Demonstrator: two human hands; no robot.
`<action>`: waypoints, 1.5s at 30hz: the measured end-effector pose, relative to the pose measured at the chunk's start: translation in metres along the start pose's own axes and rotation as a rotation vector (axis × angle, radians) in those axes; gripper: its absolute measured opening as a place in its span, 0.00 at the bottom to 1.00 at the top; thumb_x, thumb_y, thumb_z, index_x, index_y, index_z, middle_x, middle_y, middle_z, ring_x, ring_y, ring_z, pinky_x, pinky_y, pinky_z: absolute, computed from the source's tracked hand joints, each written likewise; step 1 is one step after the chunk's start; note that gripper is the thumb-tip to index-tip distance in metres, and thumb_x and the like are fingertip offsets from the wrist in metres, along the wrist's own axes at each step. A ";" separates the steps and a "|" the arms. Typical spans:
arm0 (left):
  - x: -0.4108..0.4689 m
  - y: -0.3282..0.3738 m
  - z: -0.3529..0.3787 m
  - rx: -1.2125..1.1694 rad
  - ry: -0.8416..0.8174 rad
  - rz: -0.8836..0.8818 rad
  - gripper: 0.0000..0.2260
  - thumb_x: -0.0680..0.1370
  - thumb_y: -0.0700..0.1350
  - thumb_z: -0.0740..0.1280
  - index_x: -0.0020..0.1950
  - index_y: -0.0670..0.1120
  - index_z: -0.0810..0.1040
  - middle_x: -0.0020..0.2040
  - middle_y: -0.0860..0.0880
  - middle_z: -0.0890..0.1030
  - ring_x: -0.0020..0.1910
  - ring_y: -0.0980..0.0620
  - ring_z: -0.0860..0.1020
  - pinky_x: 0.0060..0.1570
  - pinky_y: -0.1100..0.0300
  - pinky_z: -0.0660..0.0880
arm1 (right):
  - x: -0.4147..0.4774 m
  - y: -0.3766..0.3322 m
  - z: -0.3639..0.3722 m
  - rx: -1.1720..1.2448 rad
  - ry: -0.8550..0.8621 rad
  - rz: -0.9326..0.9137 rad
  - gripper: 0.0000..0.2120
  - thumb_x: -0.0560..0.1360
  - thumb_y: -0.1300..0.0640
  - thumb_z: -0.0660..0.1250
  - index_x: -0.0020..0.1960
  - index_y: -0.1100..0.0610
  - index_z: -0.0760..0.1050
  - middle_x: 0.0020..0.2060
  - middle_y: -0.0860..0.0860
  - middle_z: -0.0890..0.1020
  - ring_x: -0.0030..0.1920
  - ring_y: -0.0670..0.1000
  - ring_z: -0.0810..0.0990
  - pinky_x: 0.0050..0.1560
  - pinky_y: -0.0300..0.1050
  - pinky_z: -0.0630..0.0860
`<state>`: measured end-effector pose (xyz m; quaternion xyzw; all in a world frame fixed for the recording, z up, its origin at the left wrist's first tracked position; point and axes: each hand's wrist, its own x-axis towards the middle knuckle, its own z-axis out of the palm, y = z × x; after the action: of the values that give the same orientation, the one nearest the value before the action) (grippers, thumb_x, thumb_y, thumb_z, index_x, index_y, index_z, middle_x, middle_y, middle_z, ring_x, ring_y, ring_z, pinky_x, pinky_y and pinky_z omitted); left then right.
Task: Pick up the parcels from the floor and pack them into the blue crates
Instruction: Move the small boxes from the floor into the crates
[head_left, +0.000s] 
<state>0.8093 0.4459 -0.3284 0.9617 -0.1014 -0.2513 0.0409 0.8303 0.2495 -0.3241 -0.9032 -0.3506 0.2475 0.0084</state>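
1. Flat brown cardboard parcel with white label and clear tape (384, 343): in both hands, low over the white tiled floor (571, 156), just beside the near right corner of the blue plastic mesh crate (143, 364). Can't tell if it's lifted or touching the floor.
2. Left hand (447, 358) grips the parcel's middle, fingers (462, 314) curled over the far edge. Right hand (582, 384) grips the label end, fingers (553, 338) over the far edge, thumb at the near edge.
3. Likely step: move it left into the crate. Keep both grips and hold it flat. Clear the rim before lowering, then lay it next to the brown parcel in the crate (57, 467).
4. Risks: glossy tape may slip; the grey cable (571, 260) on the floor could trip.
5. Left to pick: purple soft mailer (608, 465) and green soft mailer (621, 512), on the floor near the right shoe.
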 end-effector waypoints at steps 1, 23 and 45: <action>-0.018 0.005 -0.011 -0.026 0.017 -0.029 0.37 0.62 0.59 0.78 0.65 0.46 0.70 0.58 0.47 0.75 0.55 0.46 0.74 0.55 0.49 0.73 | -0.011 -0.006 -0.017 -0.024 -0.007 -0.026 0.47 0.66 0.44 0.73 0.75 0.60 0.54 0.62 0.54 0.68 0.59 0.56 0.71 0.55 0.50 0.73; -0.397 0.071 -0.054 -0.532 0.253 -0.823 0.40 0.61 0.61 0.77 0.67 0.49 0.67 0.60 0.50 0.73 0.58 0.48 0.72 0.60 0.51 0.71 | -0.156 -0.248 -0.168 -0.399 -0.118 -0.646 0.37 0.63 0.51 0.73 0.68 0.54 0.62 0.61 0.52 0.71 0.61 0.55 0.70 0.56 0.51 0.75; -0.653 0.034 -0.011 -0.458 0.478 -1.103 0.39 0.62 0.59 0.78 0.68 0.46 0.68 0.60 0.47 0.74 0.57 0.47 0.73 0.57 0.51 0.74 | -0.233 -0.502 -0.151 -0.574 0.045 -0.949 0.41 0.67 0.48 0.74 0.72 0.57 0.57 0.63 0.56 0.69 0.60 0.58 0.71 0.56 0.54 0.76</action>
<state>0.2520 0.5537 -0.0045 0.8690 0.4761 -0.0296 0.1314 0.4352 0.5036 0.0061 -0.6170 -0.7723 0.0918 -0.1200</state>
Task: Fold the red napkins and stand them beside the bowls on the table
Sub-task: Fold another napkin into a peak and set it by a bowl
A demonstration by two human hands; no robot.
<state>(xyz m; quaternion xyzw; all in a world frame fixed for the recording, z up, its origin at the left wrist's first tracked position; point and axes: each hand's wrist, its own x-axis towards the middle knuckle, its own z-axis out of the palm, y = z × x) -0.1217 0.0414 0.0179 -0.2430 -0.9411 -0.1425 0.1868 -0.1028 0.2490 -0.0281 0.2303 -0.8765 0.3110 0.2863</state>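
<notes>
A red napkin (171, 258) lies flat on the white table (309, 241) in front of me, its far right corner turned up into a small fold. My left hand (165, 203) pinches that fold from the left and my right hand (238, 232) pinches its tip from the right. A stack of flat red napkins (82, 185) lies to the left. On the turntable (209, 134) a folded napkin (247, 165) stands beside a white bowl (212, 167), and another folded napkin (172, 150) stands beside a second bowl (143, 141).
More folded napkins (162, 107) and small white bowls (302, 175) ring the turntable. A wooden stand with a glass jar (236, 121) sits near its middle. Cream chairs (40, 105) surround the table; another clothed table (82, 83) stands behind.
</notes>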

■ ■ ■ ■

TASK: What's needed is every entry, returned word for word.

SOLUTION TO THIS TASK:
Demonstrator: two human hands; no robot.
`<action>`: waypoints, 1.5s at 30hz: the measured end-effector pose, relative to the pose measured at the chunk's start: translation in metres along the start pose's own axes and rotation as a rotation vector (axis × angle, radians) in those axes; gripper: its absolute measured opening as a place in its span, 0.00 at the bottom to 1.00 at the top; thumb_x, thumb_y, thumb_z, index_x, index_y, index_z, middle_x, middle_y, middle_z, ring_x, ring_y, ring_z, pinky_x, pinky_y, pinky_z: absolute, computed from the source's tracked hand joints, each written likewise; step 1 is one step after the chunk's start; note that gripper is the thumb-tip to index-tip distance in metres, and thumb_x and the like are fingertip offsets from the wrist in metres, along the wrist's own axes at each step. A ";" separates the steps and a "|" the arms. Typical spans:
arm0 (left):
  - x: -0.4108..0.4689 m
  - y: -0.3282..0.3738 m
  - z: -0.3529..0.3787 m
  - rx: -1.2125..1.1694 rad
  - ry: -0.8416..0.8174 rad
  - rz: -0.8836..0.8818 rad
  - gripper: 0.0000..0.2260
  - thumb_x: -0.0680..0.1370
  - thumb_y: -0.0700..0.1350
  - thumb_z: -0.0740..0.1280
  - index_x: -0.0020..0.1950
  - index_y: -0.0670..0.1120
  - index_z: -0.0810..0.1040
  - middle_x: -0.0020..0.2040
  - middle_y: -0.0860..0.0880
  - middle_z: -0.0890..0.1030
  - ring_x: -0.0020..0.1910
  - ring_y: -0.0980..0.0620
  - ring_z: -0.0860..0.1020
  - pinky_x: 0.0060..0.1570
  - pinky_y: -0.1100..0.0300
  - pinky_z: -0.0660..0.0880
arm1 (right):
  - x: -0.4147..0.4774 m
  - y: -0.3766..0.3322 m
  - z: -0.3639..0.3722 m
  - rx: -1.1720..1.2448 rad
  - ry: -0.8550..0.8621 rad
  - rz: -0.9326..0.9137 rad
  - gripper: 0.0000..0.2120
  - thumb_x: -0.0560..0.1360
  - thumb_y: -0.1300..0.0640
  - thumb_z: -0.0660..0.1250
  - index_x: -0.0020..0.1960
  - index_y: -0.1100..0.0610
  - index_z: -0.0760..0.1050
  - middle_x: 0.0020..0.2060
  - middle_y: -0.0860..0.0860
  - middle_z: -0.0890..0.1020
  - ring_x: -0.0030..0.1920
  - ring_y: -0.0670..0.1000
  - ring_z: -0.0810..0.0990
  - pinky_x: 0.0050..0.1560
  - pinky_y: -0.0300..0.1050
  - pinky_z: -0.0630..0.0860
`<state>`: measured end-effector pose (xyz m; quaternion xyzw; all in a world frame fixed for the recording, z up, its origin at the left wrist's first tracked position; point and axes: each hand's wrist, its own x-axis towards the middle knuckle, its own z-axis out of the palm, y = z × x; after the action: of the values that give the same orientation, the one nearest the value before the action) (grippers, thumb_x, thumb_y, thumb_z, index_x, index_y, index_z, middle_x, middle_y, middle_z, ring_x, ring_y, ring_z, pinky_x, pinky_y and pinky_z omitted); left then right.
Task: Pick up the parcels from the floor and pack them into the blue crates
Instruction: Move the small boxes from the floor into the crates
[head_left, +0.000s] 
<state>0.8093 0.4459 -0.3284 0.9617 -0.1014 -0.2513 0.0409 0.8303 0.2495 -0.3241 -0.9032 -0.3506 0.2475 0.0084</state>
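1. Flat brown cardboard parcel with white label and clear tape (384, 343): in both hands, low over the white tiled floor (571, 156), just beside the near right corner of the blue plastic mesh crate (143, 364). Can't tell if it's lifted or touching the floor.
2. Left hand (447, 358) grips the parcel's middle, fingers (462, 314) curled over the far edge. Right hand (582, 384) grips the label end, fingers (553, 338) over the far edge, thumb at the near edge.
3. Likely step: move it left into the crate. Keep both grips and hold it flat. Clear the rim before lowering, then lay it next to the brown parcel in the crate (57, 467).
4. Risks: glossy tape may slip; the grey cable (571, 260) on the floor could trip.
5. Left to pick: purple soft mailer (608, 465) and green soft mailer (621, 512), on the floor near the right shoe.
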 end-effector waypoints at steps 1, 23 and 45: <action>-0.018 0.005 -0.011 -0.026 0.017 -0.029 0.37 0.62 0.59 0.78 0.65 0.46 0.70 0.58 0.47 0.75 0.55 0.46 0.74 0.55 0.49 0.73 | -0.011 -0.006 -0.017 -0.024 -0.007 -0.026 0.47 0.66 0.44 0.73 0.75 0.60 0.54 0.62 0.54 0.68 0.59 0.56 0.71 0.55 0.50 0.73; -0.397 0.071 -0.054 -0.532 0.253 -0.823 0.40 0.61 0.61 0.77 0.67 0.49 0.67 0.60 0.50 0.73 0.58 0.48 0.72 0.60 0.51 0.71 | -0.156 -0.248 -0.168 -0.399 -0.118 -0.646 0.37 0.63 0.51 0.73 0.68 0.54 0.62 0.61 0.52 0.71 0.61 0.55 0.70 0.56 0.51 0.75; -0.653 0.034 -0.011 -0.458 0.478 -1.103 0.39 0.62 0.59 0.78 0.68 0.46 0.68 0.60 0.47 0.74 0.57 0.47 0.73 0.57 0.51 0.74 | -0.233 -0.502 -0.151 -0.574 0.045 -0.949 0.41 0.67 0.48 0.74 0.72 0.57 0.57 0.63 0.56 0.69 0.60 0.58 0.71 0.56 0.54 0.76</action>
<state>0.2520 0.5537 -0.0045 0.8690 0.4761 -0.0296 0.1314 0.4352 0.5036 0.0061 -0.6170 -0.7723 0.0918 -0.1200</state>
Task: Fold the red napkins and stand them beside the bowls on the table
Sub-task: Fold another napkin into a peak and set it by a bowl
A demonstration by two human hands; no robot.
<state>(xyz m; quaternion xyzw; all in a world frame fixed for the recording, z up, its origin at the left wrist's first tracked position; point and axes: each hand's wrist, its own x-axis towards the middle knuckle, its own z-axis out of the palm, y = z × x) -0.1217 0.0414 0.0179 -0.2430 -0.9411 -0.1425 0.1868 -0.1028 0.2490 -0.0281 0.2303 -0.8765 0.3110 0.2863</state>
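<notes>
A red napkin (171, 258) lies flat on the white table (309, 241) in front of me, its far right corner turned up into a small fold. My left hand (165, 203) pinches that fold from the left and my right hand (238, 232) pinches its tip from the right. A stack of flat red napkins (82, 185) lies to the left. On the turntable (209, 134) a folded napkin (247, 165) stands beside a white bowl (212, 167), and another folded napkin (172, 150) stands beside a second bowl (143, 141).
More folded napkins (162, 107) and small white bowls (302, 175) ring the turntable. A wooden stand with a glass jar (236, 121) sits near its middle. Cream chairs (40, 105) surround the table; another clothed table (82, 83) stands behind.
</notes>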

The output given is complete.